In The Know Zone

Aids History


The disease we know today as AIDS has been around for several hundreds of years. Scientific evidence shows that the HIV virus was contracted by humans from monkeys around 1675. However, the most relevant years regarding the discovery of AIDS to us today are the late 1970s and early 1980s.

History of AIDS AT-A-Glance:

Here we provide a brief outline of the history of AIDS beginning in 1978 when the first cases of AIDS began to be noticed:

1978 - Gay men in the United States and Sweden, and heterosexuals in Tanzania and Haiti-- begin showing signs of what we call AIDS today.

1980 - The total number of deaths in the United States is 31.

1981 - Scientists at the Centers for Disease Control and Prevention (CDC) in Atlanta, GA notice an alarming rate of a rare cancer (Kaposi's Sarcoma) in otherwise healthy gay men. They first call the disease "gay cancer" and soon rename it Gay Related Immune Deficiency (GRID). At this point, 422 cases had been diagnosed in the U.S. and 159 are dead.

1982 - Researchers at CDC link the new found disease (AIDS) to blood. The term AIDS ("Acquired Immunodeficiency Syndrome") is used for the first time. A total of 1,614 cases of AIDS diagnosed in the U.S. and 619 are dead.

1983 - The CDC warns blood banks of a possible problem with the blood supply in the U.S. Researchers at the Pasteur Institute discover the HIV virus. A total of 4,749 cases of AIDS have been diagnosed in the U.S. and 2,122 persons are dead because of the disease.

1984 - Dr. Robert Gallo, an American scientist, claims to have discovered the virus that causes AIDS. However, his claim is about a year after the French discovery of HIV. A few years later, Dr. Gallo wrote a letter retracting his claim saying that blood in his lab had been contaminated by a sample sent by to him by French scientists. By this year, 11,055 cases of AIDS were diagnosed in the U.S. and 5,620 deaths were recorded.

1985 - The U.S. Food and Drug Administration (FDA) approves the first HIV antibody test. Blood products begin to be tested in the United States and Japan. The first International Conference on AIDS took place in Atlanta, GA. By this time, a total of 22,996 cases of AIDS were diagnosed in the U.S. and 12,592 deaths. Also, this year, famous film star, Rock Hudson died of AIDS. His death made the disease known among the public.>

1987 - AZT becomes the first anti-HIV drug approved by the Food and Drug Administration (FDA).  The U.S. shuts its doors to HIV-infected immigrants and travelers. After a six-year silence, President Ronald Reagan uses the word "AIDS" in public for the first time. Vice President George Bush is taunted when he calls for mandatory HIV testing. The AIDS Memorial Quilt is started in San Francisco, California.  A total of 71,176 AIDS cases are diagnosed in the U.S. and 41,027 people are dead.

1988 - The United States government> prohibits discrimination against federal workers infected with HIV. The World Health Organization designates December 1st as World AIDS Day. A total of 106,994 AIDS cases diagnosed in the U.S. and 62,101 people are dead.

1990 - Ronald Reagan apologized for his neglect of the AIDS epidemic while he was president.

1991 - Ten million people are infected with HIV around the world. More than a million of those infected are in the U.S. Professional basketball player Magic Johnson announces he has HIV.

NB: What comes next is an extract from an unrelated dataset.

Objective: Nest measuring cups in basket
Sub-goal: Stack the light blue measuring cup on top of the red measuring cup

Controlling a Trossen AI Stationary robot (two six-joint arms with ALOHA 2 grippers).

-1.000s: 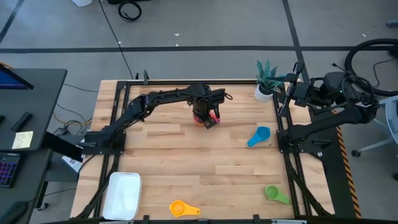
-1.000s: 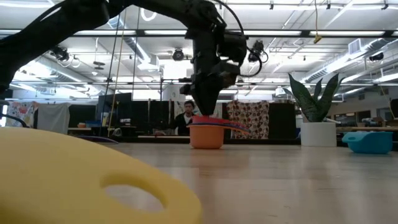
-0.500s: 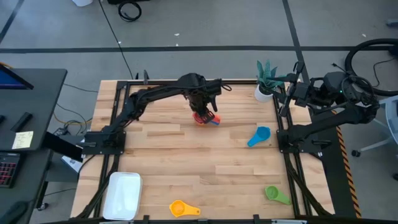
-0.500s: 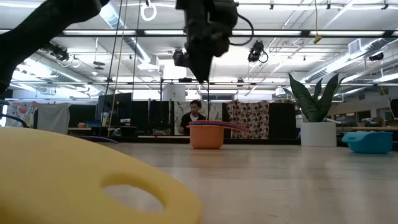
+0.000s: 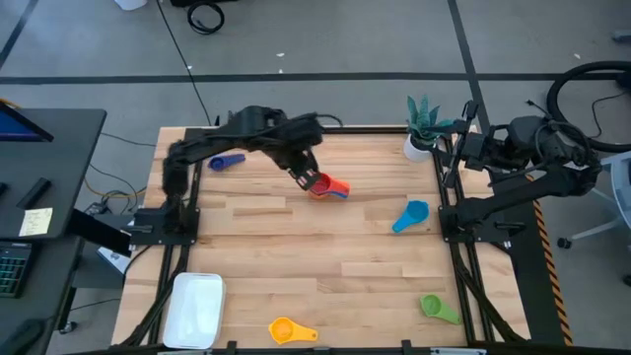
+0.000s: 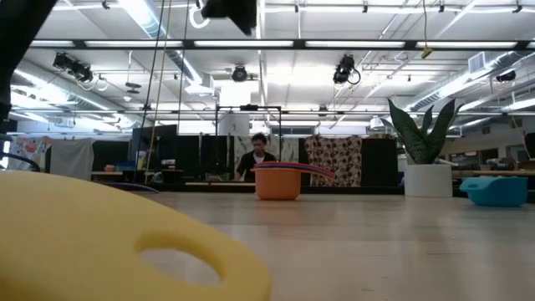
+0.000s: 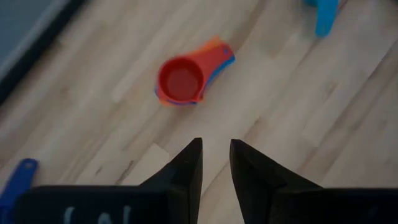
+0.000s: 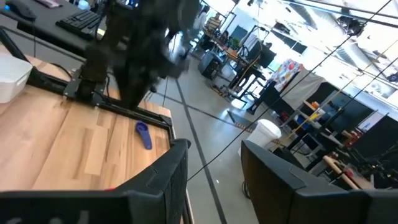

1995 - The United States admits that researchers at the Pasteur Institute of France instead of Dr. Robert Gallo discovered the HIV virus. Olympic diver Greg Louganis discloses he has AIDS.

1996 - Basketball star Magic Johnson returns to play professional basketball, while heavyweight boxer Tommy Morrison announces he has HIV.

1997 - Approximate total deaths due to AIDS is 6,400,000 and of HIV-positive people is 22,000,000 in the world.